YOUR INSTRUCTIONS
In the listing below, find the line with "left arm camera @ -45" and the line with "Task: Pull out", then return them and every line between them exactly, minus the pictures.

BEGIN

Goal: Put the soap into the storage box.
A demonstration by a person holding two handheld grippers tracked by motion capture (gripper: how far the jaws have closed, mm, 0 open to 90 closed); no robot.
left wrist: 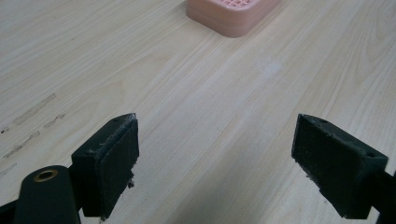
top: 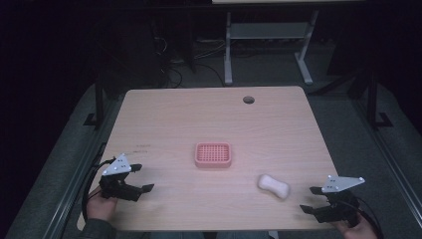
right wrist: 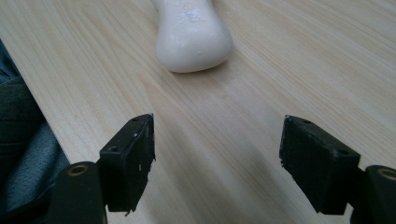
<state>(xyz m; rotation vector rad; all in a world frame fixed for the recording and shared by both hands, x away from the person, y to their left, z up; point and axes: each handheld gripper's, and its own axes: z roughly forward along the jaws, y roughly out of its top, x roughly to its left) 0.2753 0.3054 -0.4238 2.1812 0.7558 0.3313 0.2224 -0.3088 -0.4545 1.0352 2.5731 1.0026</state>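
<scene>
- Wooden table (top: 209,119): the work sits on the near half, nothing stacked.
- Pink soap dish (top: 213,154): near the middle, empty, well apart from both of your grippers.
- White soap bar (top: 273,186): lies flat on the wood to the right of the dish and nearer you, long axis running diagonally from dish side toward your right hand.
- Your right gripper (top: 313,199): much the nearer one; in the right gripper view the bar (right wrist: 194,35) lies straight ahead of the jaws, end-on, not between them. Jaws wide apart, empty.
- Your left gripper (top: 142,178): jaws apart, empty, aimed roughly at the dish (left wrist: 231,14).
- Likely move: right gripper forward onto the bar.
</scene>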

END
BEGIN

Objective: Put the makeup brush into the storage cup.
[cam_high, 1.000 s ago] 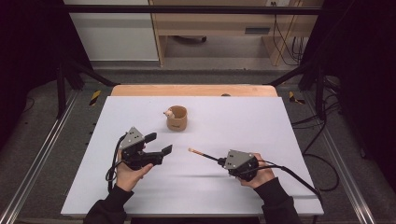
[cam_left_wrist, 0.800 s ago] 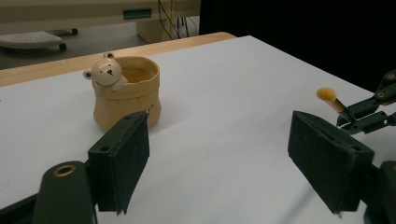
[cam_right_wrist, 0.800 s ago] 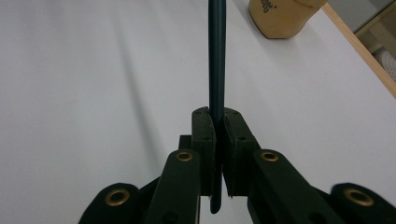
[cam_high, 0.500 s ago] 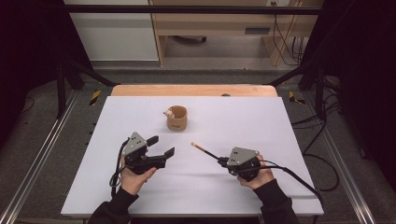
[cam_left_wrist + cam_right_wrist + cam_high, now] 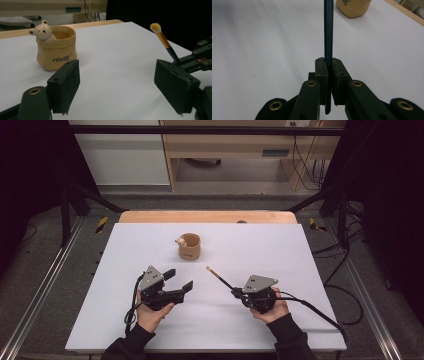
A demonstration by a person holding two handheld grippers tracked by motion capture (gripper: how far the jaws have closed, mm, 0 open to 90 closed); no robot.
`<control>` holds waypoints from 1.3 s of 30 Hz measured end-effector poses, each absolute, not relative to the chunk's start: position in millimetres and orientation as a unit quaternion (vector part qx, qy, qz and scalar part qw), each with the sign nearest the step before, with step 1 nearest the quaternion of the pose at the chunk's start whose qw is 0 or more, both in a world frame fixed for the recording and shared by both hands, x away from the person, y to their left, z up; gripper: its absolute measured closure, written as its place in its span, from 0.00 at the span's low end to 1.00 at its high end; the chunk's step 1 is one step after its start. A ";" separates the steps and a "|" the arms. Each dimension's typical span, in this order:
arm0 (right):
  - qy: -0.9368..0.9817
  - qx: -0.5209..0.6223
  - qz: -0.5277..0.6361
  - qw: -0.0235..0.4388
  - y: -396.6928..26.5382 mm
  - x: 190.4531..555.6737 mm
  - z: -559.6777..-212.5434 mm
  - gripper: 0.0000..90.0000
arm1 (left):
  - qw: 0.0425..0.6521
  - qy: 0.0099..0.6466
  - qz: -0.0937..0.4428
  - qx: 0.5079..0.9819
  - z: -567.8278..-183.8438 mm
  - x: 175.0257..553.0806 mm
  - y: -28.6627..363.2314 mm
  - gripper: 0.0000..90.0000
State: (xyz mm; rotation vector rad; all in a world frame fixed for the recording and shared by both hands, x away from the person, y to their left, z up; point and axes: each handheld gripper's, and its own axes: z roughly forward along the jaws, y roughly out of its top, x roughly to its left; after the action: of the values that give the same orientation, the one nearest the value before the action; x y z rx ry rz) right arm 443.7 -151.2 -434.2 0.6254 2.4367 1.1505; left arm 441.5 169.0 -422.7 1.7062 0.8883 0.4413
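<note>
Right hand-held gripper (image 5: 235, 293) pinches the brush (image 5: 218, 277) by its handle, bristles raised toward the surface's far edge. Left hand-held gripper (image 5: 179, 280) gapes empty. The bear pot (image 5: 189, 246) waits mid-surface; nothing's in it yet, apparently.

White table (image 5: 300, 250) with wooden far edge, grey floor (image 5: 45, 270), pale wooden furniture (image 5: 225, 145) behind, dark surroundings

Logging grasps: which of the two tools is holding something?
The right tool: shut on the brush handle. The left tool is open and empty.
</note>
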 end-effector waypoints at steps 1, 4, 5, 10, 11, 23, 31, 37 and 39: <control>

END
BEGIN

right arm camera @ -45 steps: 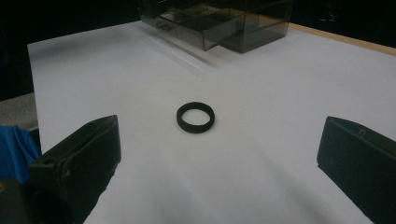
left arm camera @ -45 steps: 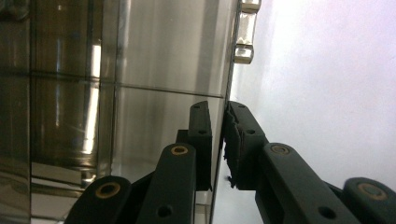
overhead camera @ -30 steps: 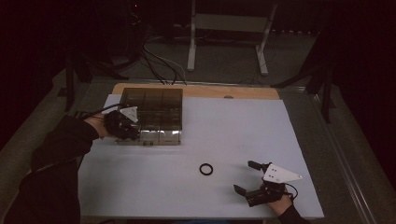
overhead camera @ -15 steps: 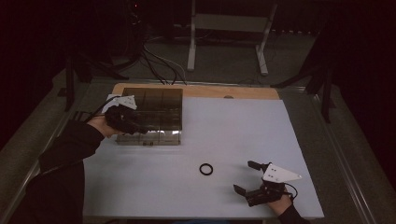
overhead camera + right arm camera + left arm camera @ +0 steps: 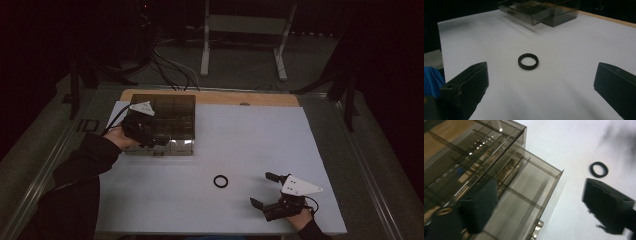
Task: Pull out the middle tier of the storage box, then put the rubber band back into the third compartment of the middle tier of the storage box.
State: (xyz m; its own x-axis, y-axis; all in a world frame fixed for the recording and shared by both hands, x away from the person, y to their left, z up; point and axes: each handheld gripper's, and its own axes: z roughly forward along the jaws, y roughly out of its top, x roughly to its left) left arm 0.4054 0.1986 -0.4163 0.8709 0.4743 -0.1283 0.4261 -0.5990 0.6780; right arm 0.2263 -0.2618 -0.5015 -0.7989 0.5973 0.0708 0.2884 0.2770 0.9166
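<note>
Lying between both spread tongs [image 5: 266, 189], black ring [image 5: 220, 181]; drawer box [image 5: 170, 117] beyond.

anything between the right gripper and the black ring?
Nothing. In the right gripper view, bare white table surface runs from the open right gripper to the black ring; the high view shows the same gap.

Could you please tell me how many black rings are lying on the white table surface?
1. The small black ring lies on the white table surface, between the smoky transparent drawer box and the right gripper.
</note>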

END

RESPONSE TO THE TASK
left arm camera @ -45 steps: 
overhead camera @ -30 steps: 
overhead camera @ -15 steps: 
overhead camera + right arm camera + left arm camera @ +0 steps: 
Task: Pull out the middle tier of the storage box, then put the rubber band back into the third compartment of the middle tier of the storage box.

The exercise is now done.